I’m interested in why our three reactions are so disparate, and it cuts to one of my significant core issues, the alienation of many of us from our society and the overt disgust with all the instruments of government. In other words, the collapse of legitimacy.

I’m interested in why it is, when we correct the injustices of the past, and devise tools to ensure that it will be difficult to make the same mistakes again, we are dwelling on the “Oh, no, we were so bad” rather than the “we’re getting better”. See, I think that real liberalism…the kind that builds schools and water systems and improves people’s lives…comes from a belief in progress.

We aren’t perfect. No one is or ever will be…to quote William Goldman, “Life is pain, Highness! Anyone who says differently is selling something.” But we can either keep trying to get there or sit on the floor dwelling on our shortcomings. Which one would you rather do, and why?

Well, it’s Friday night, and I’m full of Good News (no, I haven’t quite been born again…).

It has just been an incredible week for me.

Spirit of America. Damn, I’ve never ridden a rocket before. What a thrill; my friend who is doing the books – who is somewhat of a cynic – commented as she iced her hands from entering all the donations into Quickbooks – “My faith in humanity is restored.”

In case you missed it, Jim Hake set out to raise $100,000 to buy some TV equipment – to let local Iraqi stations air local news. Much of that news is good, but much as the news of gang shootings in Pico-Union creates panic in West Los Angeles, the bad news there tends to drive out the good. Allowing some old-fashioned local news coverage – of rescuers working to save girls stuck in wells, local sports heroes, all the banal stuff that everyday life is so deliciously made up from – offers the chance to remind people that life is not sliding downhill quite the way some might fear.

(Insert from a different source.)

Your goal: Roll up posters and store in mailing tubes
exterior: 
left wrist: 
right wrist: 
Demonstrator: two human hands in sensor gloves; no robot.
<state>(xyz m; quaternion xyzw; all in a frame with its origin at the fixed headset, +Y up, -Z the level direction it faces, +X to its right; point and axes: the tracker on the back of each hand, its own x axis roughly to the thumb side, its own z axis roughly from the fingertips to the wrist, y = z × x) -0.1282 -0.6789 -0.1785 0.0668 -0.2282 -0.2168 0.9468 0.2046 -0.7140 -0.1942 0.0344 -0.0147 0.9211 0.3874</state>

Well, Jim is aggressive and good, and soon there was a column in the Wall Street Journal, and the next day there was $400,000 in the bank. As of today, the website shows over $1.5 MILLION in contributions – all of which will be used to buy things the Iraqi people need to rebuild their country and their lives.That’s a good thing, because people who are playing soccer or building houses aren’t shooting each other or our troops; most important of all, people who have hope for their future don’t drive cars loaded with explosives into crowds and set them off.

All kinds of doors have been opened – for Spirit of America, by the prominence and potential that this success will unlock. And for me as well. I fell like I am a changed man, just by having watched it happen and having read some of the letters and emails that came in to accompany the donations.

The volunteers delivered the goods (actually, FedEx delivered the goods, but they did it for free, so they’re volunteers as well) – actually, the volunteers presented the goods, and Gerard Van der Leun wrote a powerful – it’s not right to call it a ‘post’, that’s demeaning – short essay about it. Go read that and understand that I feel the same way; I just can’t write about it as well as he does.